How to handle extreme peaks of traffic

Hi Guys,

We are now able to handle extreme peaks of traffic using Piwik.
An extreme peak is dozens millions tracker requests per second for one or two hours.
We started counting in 1st February, everything is going well so far.
We called it phase 1, and the next step will be try to improve the archiving.

The first draft of the how-to is here: Extending Piwik At R7.com

cheers,
-lorieri

Good work.thanks for your info.http://www.HERIMAGES.INFO/avatar1.jpg

our pleasure :slight_smile:

btw, the files are here: GitHub - lorieri/piwik-presentation: piwik-presentation code examples

thanks, good work

small code change:

    public function disconnect()
    {
            @mysqli_close($this->connection);
            $this->connection = null;
    }

on core/Tracker/Db.php

Hi,

First, I’m very happy to say we have an entire month on piwik and everything is going good.

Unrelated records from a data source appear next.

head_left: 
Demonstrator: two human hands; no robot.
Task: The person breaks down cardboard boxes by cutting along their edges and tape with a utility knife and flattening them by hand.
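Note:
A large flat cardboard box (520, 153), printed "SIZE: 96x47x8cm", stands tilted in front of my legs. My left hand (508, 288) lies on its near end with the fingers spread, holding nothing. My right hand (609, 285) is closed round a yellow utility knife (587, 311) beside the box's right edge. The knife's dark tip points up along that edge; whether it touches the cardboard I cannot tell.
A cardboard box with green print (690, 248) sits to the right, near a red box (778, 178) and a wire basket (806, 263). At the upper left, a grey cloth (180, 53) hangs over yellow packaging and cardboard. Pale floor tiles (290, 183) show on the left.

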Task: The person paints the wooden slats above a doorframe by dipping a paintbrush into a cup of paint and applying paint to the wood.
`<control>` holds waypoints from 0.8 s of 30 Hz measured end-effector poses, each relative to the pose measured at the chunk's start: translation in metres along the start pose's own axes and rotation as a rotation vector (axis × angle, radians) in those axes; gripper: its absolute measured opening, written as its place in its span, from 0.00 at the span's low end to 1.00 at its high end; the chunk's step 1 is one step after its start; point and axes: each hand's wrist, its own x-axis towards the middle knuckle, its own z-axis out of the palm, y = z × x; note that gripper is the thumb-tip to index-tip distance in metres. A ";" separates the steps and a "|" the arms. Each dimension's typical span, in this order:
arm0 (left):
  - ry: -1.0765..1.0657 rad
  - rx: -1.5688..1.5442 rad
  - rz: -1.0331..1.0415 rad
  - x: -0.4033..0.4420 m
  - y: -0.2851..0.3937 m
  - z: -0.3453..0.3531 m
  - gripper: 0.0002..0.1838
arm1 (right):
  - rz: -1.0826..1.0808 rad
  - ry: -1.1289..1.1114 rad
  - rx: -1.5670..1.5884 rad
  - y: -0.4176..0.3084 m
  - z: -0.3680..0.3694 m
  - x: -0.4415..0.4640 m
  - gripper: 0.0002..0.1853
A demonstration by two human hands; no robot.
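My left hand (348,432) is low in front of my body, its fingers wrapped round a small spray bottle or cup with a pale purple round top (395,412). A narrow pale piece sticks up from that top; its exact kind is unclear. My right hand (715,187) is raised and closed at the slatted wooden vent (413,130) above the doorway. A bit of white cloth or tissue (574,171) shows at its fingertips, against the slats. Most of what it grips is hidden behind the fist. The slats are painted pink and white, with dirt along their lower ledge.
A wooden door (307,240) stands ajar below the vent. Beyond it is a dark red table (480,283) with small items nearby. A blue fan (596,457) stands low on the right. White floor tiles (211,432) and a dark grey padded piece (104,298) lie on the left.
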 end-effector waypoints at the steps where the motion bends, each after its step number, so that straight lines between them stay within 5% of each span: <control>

The end of month came, and the data grew a lot. I had to change php’s conf to handle more data in piwik.ini at /etc/php5/conf.d/:
memory_limit = 35G

This is required for the biggest website you have. If you are storing much more actions for lots medium size websites, it will not be a problem for you.

The archive.php is great, but since my data comes not in order, the archive.sh is better to use. It kinda fix some late visits. On archive.sh it is also easier to disable some unnecessary (for me) segments and scheduled tasks not changing piwik’s code. So I went back to it, but running in two different versions:

I’ve removed some lines of archive.sh to create a file called archive_daily.sh, to archive only daily visits:


for TEST_PHP_BIN in php5 php php-cli php-cgi; do
  if which $TEST_PHP_BIN >/dev/null 2>/dev/null; then
    PHP_BIN=`which $TEST_PHP_BIN`
    break
  fi
done
if test -z $PHP_BIN; then
  echo "php binary not found. Make sure php5 or php exists in PATH." >&2
  exit 1
fi

act_path() {
  local pathname="$1"
  readlink -f "$pathname" 2>/dev/null || \
  realpath "$pathname" 2>/dev/null || \
  type -P "$pathname" 2>/dev/null
}

ARCHIVE=`act_path ${0}`
PIWIK_CRON_FOLDER=`dirname ${ARCHIVE}`
PIWIK_PATH="$PIWIK_CRON_FOLDER"/../../index.php
PIWIK_CONFIG="$PIWIK_CRON_FOLDER"/../../config/config.ini.php

PIWIK_SUPERUSER=`sed '/^\[superuser\]/,$!d;/^login[ \t]*=[ \t]*"*/!d;s///;s/"*[ \t]*$//;q' $PIWIK_CONFIG`
PIWIK_SUPERUSER_MD5_PASSWORD=`sed '/^\[superuser\]/,$!d;/^password[ \t]*=[ \t]*"*/!d;s///;s/"*[ \t]*$//;q' $PIWIK_CONFIG`

CMD_TOKEN_AUTH="$PHP_BIN -q $PIWIK_PATH -- module=API&method=UsersManager.getTokenAuth&userLogin=$PIWIK_SUPERUSER&md5Password=$PIWIK_SUPERUSER_MD5_PASSWORD&format=php&serialize=0"
TOKEN_AUTH=`$CMD_TOKEN_AUTH`

CMD_GET_ID_SITES="$PHP_BIN -q $PIWIK_PATH -- module=API&method=SitesManager.getAllSitesId&token_auth=$TOKEN_AUTH&format=csv&convertToUnicode=0"
ID_SITES=`$CMD_GET_ID_SITES`

echo "Starting Piwik reports archiving..."
echo ""
for idsite in $ID_SITES; do
  TEST_IS_NUMERIC=`echo $idsite | egrep '^[0-9]+$'`
  if test -n "$TEST_IS_NUMERIC"; then
#   for period in day week month year; do
    for period in day; do
      echo ""
      echo "Archiving period = $period for idsite = $idsite..."
      CMD="$PHP_BIN -q $PIWIK_PATH -- module=API&method=VisitsSummary.getVisits&idSite=$idsite&period=$period&date=last52&format=xml&token_auth=$TOKEN_AUTH"
      $CMD
    done
    echo ""
    echo "Archiving for idsite = $idsite done!"
  fi
done

Now I run archive_daily.sh every 2 hours, and during the night I run the regular archive.sh

I also found something that can be a problem for huge websites, there is an “optimize table” in the archiving processes, it is dangerous for huge instalations. It could be explicited in the admin or something, and maybe possible to be disabled.

cheers,
-lorieri

I also found something that can be a problem for huge websites, there is an “optimize table” in the archiving processes, it is dangerous for huge instalations. It could be explicited in the admin or something, and maybe possible to be disabled.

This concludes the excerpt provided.